En l’espèce, l’employeur qui reproche à M. X d’avoir perçu une commission importante alors qu’il avait connaissance de ce que cela était désormais interdit par une note de service, ne produit pas la note dont il fait état et ne démontre pas non plus que M. X était informé de ce que de telles commissions étaient interdites depuis 2016.
De son côté, le salarié qui conteste avoir perçu la commission litigieuse, présente aux débats ses relevés bancaires sur la période de juin à septembre 2017 qui ne confirment pas de virement sur son compte.
Ainsi la société Odalys Résidences qui reproche à M. X une faute grave, ne démontre pas la réalité de celle-ci.
Il en résulte que le licenciement prononcé le 23 octobre 2017 est dépourvu de cause réelle et sérieuse.
M. X peut donc prétendre au paiement de la mise à pied conservatoire prononcée par l’employeur outre congés payés afférents, de dommages et intérêts pour licenciement abusif, du paiement de l’indemnité conventionnelle de licenciement, et de l’indemnité de préavis de trois mois.
M. X justifie d’une ancienneté de quatre ans et dix mois, et avoir retrouvé un emploi après 5 mois de recherches.

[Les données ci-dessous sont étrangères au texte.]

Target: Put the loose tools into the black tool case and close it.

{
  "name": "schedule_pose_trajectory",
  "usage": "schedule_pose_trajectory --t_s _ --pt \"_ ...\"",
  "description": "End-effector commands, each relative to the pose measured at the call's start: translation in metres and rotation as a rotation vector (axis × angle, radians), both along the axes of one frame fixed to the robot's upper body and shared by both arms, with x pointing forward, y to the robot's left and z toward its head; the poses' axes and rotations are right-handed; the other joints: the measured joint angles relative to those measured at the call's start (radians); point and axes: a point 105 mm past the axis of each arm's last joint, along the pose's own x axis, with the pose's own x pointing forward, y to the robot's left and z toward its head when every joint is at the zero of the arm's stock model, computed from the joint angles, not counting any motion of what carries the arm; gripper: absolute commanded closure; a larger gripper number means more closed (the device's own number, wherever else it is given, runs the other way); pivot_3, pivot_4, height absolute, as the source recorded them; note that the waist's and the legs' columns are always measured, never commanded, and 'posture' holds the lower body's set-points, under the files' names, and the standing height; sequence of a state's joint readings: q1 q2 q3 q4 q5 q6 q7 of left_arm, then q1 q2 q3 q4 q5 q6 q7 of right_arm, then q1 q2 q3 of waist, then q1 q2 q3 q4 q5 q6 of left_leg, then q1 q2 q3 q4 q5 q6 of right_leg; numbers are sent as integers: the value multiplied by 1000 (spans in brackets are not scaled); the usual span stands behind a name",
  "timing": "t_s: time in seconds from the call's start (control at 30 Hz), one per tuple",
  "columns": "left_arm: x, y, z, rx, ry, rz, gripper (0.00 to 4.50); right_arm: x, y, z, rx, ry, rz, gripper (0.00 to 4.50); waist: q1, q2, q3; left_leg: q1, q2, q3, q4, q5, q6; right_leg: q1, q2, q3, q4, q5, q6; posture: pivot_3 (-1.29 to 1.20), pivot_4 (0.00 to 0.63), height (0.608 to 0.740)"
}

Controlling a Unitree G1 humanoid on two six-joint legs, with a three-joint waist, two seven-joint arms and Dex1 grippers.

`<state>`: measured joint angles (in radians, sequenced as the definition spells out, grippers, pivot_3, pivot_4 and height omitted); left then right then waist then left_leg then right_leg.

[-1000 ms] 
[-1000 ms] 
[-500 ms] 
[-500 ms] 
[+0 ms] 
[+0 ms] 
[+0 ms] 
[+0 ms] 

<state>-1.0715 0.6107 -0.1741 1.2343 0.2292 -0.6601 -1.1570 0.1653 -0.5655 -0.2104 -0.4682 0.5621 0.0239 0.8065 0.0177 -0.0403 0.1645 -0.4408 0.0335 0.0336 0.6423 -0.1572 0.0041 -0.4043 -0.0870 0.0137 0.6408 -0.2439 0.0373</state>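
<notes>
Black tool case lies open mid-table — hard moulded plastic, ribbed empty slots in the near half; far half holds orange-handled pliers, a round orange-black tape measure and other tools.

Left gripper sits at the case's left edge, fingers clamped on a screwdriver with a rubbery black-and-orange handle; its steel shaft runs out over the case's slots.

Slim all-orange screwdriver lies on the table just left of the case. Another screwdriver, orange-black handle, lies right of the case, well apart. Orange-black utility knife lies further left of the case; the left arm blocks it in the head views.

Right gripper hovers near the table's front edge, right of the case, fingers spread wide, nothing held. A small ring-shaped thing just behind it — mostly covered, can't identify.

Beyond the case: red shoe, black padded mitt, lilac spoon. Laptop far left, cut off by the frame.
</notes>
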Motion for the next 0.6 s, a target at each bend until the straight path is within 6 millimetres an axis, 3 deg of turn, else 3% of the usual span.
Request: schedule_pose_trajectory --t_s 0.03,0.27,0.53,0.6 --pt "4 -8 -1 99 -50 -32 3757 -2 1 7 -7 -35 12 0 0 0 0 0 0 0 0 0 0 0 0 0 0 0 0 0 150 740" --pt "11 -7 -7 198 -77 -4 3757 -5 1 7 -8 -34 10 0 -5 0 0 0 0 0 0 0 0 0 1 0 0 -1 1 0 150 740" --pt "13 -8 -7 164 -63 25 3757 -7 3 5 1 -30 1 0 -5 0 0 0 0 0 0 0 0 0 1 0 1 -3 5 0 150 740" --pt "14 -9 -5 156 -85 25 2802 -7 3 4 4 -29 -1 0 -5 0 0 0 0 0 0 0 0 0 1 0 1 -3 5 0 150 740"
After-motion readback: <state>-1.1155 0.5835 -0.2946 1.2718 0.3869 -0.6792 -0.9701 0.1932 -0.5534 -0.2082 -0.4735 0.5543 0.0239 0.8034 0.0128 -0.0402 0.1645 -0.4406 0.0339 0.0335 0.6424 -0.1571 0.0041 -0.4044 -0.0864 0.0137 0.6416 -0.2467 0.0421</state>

Son salaire brut est fixé à 3 472 €.
Il lui sera en conséquence et par confirmation alloué les sommes suivantes suite à la rupture abusive de son contrat de travail :
— 2 534,70 € au titre de la mise à pied conservatoire, outre 253,37 € pour congés payés afférents,
— 4 193,33 € au titre de l’indemnité conventionnelle de licenciement, montant qui n’est pas contesté par l’employeur,
— 13 888 €, soit quatre mois de salaire, à titre de dommages et intérêts pour licenciement dépourvu de cause réelle et sérieuse ;
— 10 416 €, soit trois mois de salaire au titre du préavis conventionnel.
Il sera également ordonné à la société Odalys Résidences de remettre à M. Y X ses documents de fin de contrat rectifiés, sous astreinte de 40 € par jour de retard, à compter du 30 ème jour après la notification de la présente décision.
2) Sur la demande de dommages et intérêts formulée par le salarié :
M. X fait valoir qu’il a subi un préjudice dans la mesure où il a dû quitter précipitamment son logement de fonction et il réclame à ce titre une somme de 15 000 €.
Il lui sera alloué, par confirmation, la somme de 3 000 € à ce titre.
3) Sur les frais irrépétibles :
Il convient de condamner l’employeur à lui verser la somme de 1 800 € en application des dispositions de l’article 700 du code de procédure civile pour les frais exposés en cause d’appel, et de dire que la société Odalys Résidences qui succombe sera condamnée aux entiers dépens de première instance et d’appel.
PAR CES MOTIFS
La Cour, statuant contradictoirement après en avoir délibéré conformément à la loi ;
Confirme le jugement déféré en toutes ses dispositions,
Et y ajoutant :
Condamne la société Odalys Résidences à verser à M. X la somme de 1 800 € en application des dispositions de l’article 700 du code de procédure civile pour les frais exposés en cause d’appel,
Condamne la société Odalys Résidences aux entiers dépens de première instance et d’appel.
Ainsi prononcé publiquement le 26 Novembre 2020 par mise à disposition de l’arrêt au greffe de la Cour, les parties présentes en ayant été préalablement avisées dans les conditions prévues au deuxième alinéa de l’article 450 du code de procédure civile, et signé par Monsieur Frédéric PARIS, Président, et Madame Catherine MASSONNAT, Greffier auquel la minute de la décision a été remise par le magistrat signataire.